**WORK TO COMPLETE**
Filter out every line below that lacks "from", and copy the rest.
*** Begin section ***
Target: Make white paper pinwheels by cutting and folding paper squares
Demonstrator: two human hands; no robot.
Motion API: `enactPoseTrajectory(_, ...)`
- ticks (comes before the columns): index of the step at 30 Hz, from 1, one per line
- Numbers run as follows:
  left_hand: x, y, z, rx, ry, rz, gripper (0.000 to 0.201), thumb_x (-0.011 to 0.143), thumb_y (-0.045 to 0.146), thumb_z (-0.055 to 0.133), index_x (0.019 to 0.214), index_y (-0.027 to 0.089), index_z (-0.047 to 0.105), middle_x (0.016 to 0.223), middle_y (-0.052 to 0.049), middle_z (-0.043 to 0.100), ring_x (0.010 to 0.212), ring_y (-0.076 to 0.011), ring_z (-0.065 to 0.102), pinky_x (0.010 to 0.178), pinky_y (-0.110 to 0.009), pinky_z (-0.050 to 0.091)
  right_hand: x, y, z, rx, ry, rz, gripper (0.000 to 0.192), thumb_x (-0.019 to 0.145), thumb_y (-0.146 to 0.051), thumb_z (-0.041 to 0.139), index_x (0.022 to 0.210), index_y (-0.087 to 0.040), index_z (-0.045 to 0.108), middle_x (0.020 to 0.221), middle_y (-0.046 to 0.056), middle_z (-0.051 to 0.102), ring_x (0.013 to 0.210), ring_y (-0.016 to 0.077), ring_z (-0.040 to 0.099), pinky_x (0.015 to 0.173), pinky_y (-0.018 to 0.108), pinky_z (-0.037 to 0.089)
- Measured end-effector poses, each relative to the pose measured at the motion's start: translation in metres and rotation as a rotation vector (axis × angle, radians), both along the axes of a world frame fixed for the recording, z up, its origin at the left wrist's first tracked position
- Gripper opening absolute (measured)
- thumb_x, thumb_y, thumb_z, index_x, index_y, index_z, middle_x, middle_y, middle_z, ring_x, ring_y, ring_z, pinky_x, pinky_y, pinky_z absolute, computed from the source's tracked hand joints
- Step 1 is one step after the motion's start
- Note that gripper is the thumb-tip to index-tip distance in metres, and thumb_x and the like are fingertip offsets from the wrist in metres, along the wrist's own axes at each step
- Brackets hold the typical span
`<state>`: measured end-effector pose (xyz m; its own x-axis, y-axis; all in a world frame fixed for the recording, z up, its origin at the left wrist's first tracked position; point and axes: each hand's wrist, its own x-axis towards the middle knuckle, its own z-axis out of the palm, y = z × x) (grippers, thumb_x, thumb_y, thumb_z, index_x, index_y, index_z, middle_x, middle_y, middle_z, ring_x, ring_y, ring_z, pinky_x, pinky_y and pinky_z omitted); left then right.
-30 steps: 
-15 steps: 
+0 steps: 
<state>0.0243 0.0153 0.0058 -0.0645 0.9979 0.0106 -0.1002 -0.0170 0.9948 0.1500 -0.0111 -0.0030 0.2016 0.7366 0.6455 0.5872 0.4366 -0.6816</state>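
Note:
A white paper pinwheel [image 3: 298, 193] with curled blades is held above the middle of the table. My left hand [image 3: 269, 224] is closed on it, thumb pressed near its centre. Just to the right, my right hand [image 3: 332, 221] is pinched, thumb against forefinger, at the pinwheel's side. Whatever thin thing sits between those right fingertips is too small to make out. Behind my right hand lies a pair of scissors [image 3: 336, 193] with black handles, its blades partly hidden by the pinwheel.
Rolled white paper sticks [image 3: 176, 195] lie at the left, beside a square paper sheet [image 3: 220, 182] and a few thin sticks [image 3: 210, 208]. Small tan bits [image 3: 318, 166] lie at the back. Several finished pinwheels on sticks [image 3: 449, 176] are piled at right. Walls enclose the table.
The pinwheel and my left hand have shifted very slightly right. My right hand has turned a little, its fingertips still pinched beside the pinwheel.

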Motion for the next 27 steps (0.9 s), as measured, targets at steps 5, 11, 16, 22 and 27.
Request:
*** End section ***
**RESULT**
- ticks (comes before the columns): index of the step at 30 Hz, from 1, one per line
- thumb_x, thumb_y, thumb_z, index_x, index_y, index_z, middle_x, middle_y, middle_z, ring_x, ring_y, ring_z, pinky_x, pinky_y, pinky_z absolute, computed from the source's tracked hand joints
- Note that gripper is the thumb-tip to index-tip distance in metres, and thumb_x and the like are fingertip offsets from the wrist in metres, along the wrist's own axes at each step

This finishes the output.